Learning the Language of Democracy: A Protest Diary
Elena Marcu on the Lessons of Four Years of Protesting in Romania
December 12th, 2016, 9pm
I need to say it. I write an incredibly long and incoherent email to a friend about the Romanian parliamentary elections. Only 38.9 percent of voters showed up for the vote. The map of the country turned red on all official news websites. Again. The PSD (Social Democratic Party) is the triumphant winner. Again. A coalition will form. Again. Parliamentary majority. Again.
I am beyond frustration, beyond anger. I type, and I smoke. I curse a lot: in writing, in my head, in the back of my throat. Indifference infuriates me. Incompetence scares me shitless. Corruption sparks nauseating narratives in my brain.

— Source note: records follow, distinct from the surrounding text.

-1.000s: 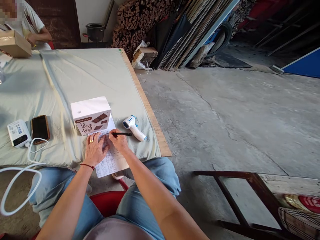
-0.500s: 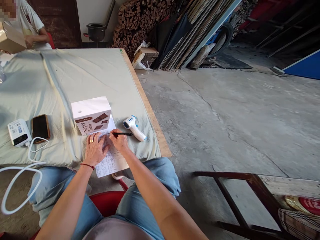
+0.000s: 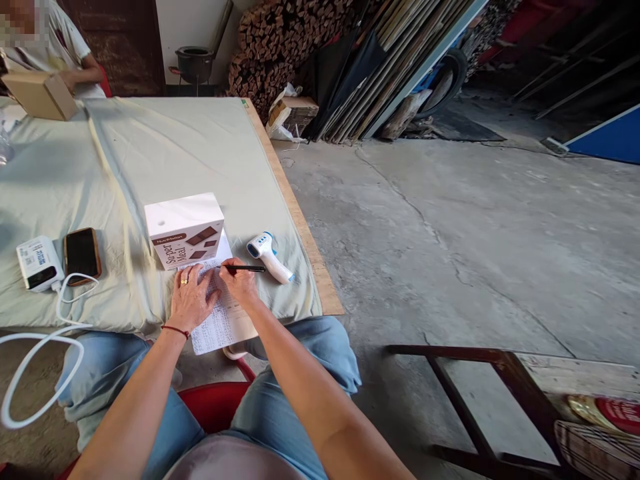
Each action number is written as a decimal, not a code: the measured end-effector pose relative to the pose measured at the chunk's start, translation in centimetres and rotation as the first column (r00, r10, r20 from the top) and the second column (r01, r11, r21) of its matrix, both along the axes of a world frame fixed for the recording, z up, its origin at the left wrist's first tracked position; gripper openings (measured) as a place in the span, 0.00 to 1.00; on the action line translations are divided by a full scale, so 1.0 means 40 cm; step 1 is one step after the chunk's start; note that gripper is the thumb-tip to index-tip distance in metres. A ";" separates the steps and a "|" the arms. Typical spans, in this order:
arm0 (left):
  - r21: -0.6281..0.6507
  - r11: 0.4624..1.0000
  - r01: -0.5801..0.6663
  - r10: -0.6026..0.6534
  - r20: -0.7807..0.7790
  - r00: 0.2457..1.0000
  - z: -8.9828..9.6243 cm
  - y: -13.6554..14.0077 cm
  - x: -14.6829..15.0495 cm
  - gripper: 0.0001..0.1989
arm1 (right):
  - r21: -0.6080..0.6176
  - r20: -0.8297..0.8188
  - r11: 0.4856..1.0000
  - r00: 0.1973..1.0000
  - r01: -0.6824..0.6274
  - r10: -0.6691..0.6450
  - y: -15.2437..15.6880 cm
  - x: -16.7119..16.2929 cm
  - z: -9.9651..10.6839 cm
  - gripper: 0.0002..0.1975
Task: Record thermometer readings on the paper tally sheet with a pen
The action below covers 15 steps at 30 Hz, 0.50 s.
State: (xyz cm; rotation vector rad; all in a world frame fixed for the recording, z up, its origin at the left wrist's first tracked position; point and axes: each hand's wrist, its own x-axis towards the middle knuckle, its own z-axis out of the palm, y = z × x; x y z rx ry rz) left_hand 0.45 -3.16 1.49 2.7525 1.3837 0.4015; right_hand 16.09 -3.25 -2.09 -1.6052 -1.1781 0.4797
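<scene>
My right hand (image 3: 240, 283) grips a black pen (image 3: 247, 268), its tip at a sheet of paper (image 3: 213, 335) covered with handwriting. Fingers spread, my left hand (image 3: 191, 297) lies flat on the same sheet and holds nothing. The paper hangs a little over the table's front edge. Just beyond my hands stands a white box (image 3: 186, 230) with brown print reading "NutriMotion Super Meal"; it rests on the far part of the paper. To the right of my right hand lies a white and blue infrared thermometer (image 3: 270, 257).
On the cloth-covered table (image 3: 200, 147), a phone (image 3: 82, 256) and a white device (image 3: 40, 263) with a looping white cable (image 3: 75, 347) lie at left. Across the table a person handles a cardboard box (image 3: 43, 95). A dark wooden chair (image 3: 480, 400) stands at lower right.
The person across the table has lowered the cardboard box and shifted it right, onto the table's far edge. My hands, the pen and the paper have hardly moved.
</scene>
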 end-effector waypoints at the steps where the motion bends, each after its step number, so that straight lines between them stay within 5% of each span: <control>1: 0.002 1.000 -0.001 0.001 0.000 1.000 0.000 0.000 0.000 0.21 | -0.003 0.007 1.000 1.000 -0.002 0.002 0.000 0.000 0.000 0.08; 15: -0.010 1.000 -0.007 0.007 0.008 1.000 0.000 -0.001 0.001 0.22 | -0.005 0.026 1.000 1.000 -0.010 0.010 -0.001 0.000 -0.002 0.07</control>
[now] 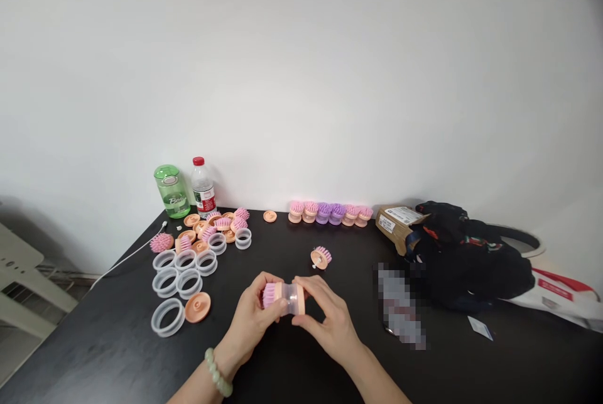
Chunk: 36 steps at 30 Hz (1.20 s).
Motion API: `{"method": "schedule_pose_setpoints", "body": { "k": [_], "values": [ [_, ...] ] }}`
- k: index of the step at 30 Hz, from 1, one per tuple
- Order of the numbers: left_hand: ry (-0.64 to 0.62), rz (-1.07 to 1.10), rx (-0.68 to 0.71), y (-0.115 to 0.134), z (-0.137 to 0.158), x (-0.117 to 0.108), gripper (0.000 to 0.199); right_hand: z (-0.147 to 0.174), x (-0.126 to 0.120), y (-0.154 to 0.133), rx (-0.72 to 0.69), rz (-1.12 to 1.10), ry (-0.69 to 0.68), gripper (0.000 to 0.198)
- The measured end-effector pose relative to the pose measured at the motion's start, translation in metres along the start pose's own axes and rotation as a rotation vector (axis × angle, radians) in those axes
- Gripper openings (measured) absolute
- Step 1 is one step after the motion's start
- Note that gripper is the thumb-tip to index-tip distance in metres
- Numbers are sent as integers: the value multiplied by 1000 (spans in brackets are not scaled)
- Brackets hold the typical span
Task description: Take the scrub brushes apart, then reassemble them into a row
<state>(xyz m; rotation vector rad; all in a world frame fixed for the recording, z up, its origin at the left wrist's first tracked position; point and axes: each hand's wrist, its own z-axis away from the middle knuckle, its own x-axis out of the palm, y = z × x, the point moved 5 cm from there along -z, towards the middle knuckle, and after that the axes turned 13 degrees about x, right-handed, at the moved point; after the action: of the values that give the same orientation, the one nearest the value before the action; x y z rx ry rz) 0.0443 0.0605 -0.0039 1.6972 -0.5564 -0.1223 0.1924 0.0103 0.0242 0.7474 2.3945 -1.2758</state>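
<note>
Both hands hold one scrub brush (290, 299) sideways above the black table. It has pink bristles, a clear ring in the middle and a peach cap. My left hand (257, 310) wraps around the bristle end, its thumb on the clear ring. At the other end, the fingers and thumb of my right hand (325, 316) grip the peach cap's rim. Just beyond my hands, a loose bristle head (321, 257) lies tilted, its peach underside showing. To the left are several clear rings (168, 317), a peach cap (197, 307) and a pile of pink bristle heads (223, 223).
Along the wall stands a row of pink and purple brushes (330, 213), with a peach cap (270, 216) to its left. A green bottle (172, 192) and a red-capped bottle (203, 188) stand back left. To the right lie a cardboard box (399, 226), a black bag (471, 266) and a card (480, 328).
</note>
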Motion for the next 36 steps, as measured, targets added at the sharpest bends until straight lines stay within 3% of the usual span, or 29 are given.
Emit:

People voting against my beliefs is not what infuriates me. What infuriates me is that great 61.1 percent of voters who stayed at home—comfortably sunk in their sofas, cuddling with the remote, enjoying just another casual Sunday, generously handing over the possibility to set a parliamentary majority decided by less than 20 percent of the adult population. What infuriates me are all the people like myself who go about their own business and engage in the activist routine only once every four years, trying to convince their acquaintances to exercise their democratic right. What infuriates me is that friends of mine traveled 500 km by train to vote, friends of mine were immobilized in hospitals and asked for mobile ballot boxes, friends of mine did not sleep for 50 hours to supervise the process . . . and yet so many of my generation refused to participate. What infuriates me is that nothing is significant enough for these absentees: not infrastructure, nor education; not economy, nor health care; not justice, nor civic life. Just the speed of the internet. Well then, mission accomplished: our country has the second fastest average connection speed in the world. I am enraged. But I am still hopeful. I want to believe in the new government. I want to believe that the biggest party in the country may still have some good people ready to do the work. It is also their country, after all.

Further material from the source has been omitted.